WInSiC4AP core objective is to contribute in developing reliable technology bricks for efficient and cost-effective applications addressing social challenges and market segments where Europe is a recognized global leader as well as automotive, avionics, railway and defence. WInSiC4AP approach is to rely on the strength of vertical integration allowing optimization, technologies fitting application requirements, developing the full ecosystem and approach relevant issues as reliability in the full scope. That enhances the competitiveness of EU- Industries as well as TIER1 and TIER2 down to the value chain in a market context where other countries today, such as the USA or Japan, are advancing and new players accessing SiC enter in the market. New topologies and architecture will be developed for targeted application simulating operational environment, at laboratory level, driving the needed and still missed technologies, components and demonstrators to fill the gap between current state of the art and the very high demanding specifications. WInSiC4AP framework has been built so that companies working in different domains (i.e. automotive car maker and TIER1-2 and avionics, railway and defence TIER1-TIER2) and in the vertical value chain (semiconductor suppliers, companies manufacturing inductors and capacitors) as well as academic entities and laboratories will collaborate to co-design solutions, solve problems and exchange know-how, such that unforeseen results may also emerge. WInSiC4AP will be supported with synergy between ECSEL JU and ESI funding enabling complementary activities with relevant economic and social impact envisage in a less development region of Union.

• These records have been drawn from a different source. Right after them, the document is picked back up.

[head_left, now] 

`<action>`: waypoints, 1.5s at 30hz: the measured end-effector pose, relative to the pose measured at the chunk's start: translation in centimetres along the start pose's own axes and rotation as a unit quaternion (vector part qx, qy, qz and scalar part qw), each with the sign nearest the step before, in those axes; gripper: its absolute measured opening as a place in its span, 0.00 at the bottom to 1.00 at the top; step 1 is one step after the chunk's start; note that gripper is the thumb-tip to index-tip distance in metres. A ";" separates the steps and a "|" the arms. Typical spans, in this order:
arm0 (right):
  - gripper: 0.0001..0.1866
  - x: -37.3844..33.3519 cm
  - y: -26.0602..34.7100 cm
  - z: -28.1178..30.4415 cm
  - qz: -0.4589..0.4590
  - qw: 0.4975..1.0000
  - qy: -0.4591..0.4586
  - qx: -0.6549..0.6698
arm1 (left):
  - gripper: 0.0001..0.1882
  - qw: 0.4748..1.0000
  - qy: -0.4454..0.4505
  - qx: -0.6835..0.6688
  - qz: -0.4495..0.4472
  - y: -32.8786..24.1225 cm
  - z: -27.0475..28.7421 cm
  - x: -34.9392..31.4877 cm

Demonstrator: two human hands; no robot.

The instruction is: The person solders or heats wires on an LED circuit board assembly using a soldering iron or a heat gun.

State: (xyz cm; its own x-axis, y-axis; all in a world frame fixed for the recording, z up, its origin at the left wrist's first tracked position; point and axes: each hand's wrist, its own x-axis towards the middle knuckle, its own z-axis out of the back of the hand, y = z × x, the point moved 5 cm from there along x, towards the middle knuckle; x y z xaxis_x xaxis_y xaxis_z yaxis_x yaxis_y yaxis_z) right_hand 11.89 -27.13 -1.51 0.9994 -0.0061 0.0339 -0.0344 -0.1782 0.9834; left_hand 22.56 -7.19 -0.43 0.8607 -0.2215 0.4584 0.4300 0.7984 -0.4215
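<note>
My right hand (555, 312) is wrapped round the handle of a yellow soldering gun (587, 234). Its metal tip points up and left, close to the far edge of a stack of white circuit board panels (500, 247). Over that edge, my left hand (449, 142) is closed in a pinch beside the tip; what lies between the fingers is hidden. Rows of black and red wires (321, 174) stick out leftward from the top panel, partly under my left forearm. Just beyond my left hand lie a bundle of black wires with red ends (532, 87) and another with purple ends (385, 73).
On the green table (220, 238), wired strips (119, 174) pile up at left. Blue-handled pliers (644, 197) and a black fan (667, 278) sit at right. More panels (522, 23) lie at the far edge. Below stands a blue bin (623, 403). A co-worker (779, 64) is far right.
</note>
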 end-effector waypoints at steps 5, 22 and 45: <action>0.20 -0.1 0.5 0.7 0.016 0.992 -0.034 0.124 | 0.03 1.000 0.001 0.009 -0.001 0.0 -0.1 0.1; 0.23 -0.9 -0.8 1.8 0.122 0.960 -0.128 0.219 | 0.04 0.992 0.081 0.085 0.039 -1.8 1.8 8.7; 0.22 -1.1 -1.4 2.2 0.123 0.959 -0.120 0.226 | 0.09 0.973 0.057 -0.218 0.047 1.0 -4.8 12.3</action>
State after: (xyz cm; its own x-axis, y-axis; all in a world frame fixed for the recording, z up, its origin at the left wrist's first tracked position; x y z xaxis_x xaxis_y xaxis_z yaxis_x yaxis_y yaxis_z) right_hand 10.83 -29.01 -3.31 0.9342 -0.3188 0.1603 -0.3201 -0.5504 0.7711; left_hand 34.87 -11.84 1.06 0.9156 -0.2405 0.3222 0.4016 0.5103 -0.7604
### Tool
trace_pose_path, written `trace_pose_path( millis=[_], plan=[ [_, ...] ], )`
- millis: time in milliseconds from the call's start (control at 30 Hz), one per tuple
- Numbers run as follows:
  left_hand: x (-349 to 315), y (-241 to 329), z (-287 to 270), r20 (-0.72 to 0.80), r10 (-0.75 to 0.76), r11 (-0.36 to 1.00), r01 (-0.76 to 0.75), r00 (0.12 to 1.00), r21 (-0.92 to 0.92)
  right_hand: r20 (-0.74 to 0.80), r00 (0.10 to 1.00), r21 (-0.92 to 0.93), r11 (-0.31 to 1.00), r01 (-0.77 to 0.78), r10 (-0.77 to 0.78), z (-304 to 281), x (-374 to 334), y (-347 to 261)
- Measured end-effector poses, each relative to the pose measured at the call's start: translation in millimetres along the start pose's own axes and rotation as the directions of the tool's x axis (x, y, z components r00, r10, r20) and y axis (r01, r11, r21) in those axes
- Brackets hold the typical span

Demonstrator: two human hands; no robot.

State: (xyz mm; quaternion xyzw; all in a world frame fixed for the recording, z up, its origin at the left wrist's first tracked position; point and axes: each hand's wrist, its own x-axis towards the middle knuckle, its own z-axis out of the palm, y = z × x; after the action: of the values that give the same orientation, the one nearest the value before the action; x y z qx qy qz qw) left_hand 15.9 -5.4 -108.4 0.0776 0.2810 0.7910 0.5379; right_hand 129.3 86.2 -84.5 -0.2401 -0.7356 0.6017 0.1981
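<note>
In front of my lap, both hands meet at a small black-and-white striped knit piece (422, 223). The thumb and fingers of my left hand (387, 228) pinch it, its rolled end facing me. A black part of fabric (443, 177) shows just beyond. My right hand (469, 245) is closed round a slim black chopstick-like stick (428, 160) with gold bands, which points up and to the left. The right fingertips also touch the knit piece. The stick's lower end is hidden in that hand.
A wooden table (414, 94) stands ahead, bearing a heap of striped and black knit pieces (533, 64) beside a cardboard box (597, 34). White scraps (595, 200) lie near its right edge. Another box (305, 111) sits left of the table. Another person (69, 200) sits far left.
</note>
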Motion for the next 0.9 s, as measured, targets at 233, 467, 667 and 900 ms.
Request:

GaN4AP project has the ambitious target of making the GaN-based electronics to become the main power active device present in all power converter systems, with the possibility of developing a close-to-zero energy loss power electronic systems. GaN4AP project will… 1. Develop innovative Power Electronic Systems for power conversion and management with advanced architecture and circuit topology based on state of the art GaN-based High Electron Mobility Transistors (HEMTs) available in a new concept high-frequency packages that can achieve the requested 99% power conversion efficiency. 2. Develop an innovative material (Aluminium Scandium Nitride, AlScN) that combined with advanced growth and process solutions can provide outstanding physical properties for highly efficient power transistors. Therefore, a new HEMT device architecture will be fabricated with much higher current (2x) and power density (2x) than existing transistors. 3. Develop a new generation of vertical power GaN-based devices on MOSFET architecture with vertical p-GaN inversion channel for safe power switching up to 1200 V. We will cover all the production chain from the device design, processing and characterization up to tests in low inductance half bridge power modules and their implementation in high speed power switching systems. 4. Develop a new intelligent and integrated GaN solutions (STi2GaN) both in System in Package (SiP) and Monolithic variances, that will allow the generation of E-Mobility power converters. The projects will focus on scalable concept for 48V-12V bidirectional Buck Boost converters for conventional and ADAS applications combining, in a novel wire-bond free package, a state of the art BCD driver & controller along with a common substrate Monolithic 100V e-GaN Half Bridge. The development of new device technologies and innovative power circuits, employing the GaN-based devices is a crucial factor for the world-wide competitiveness of EU industries.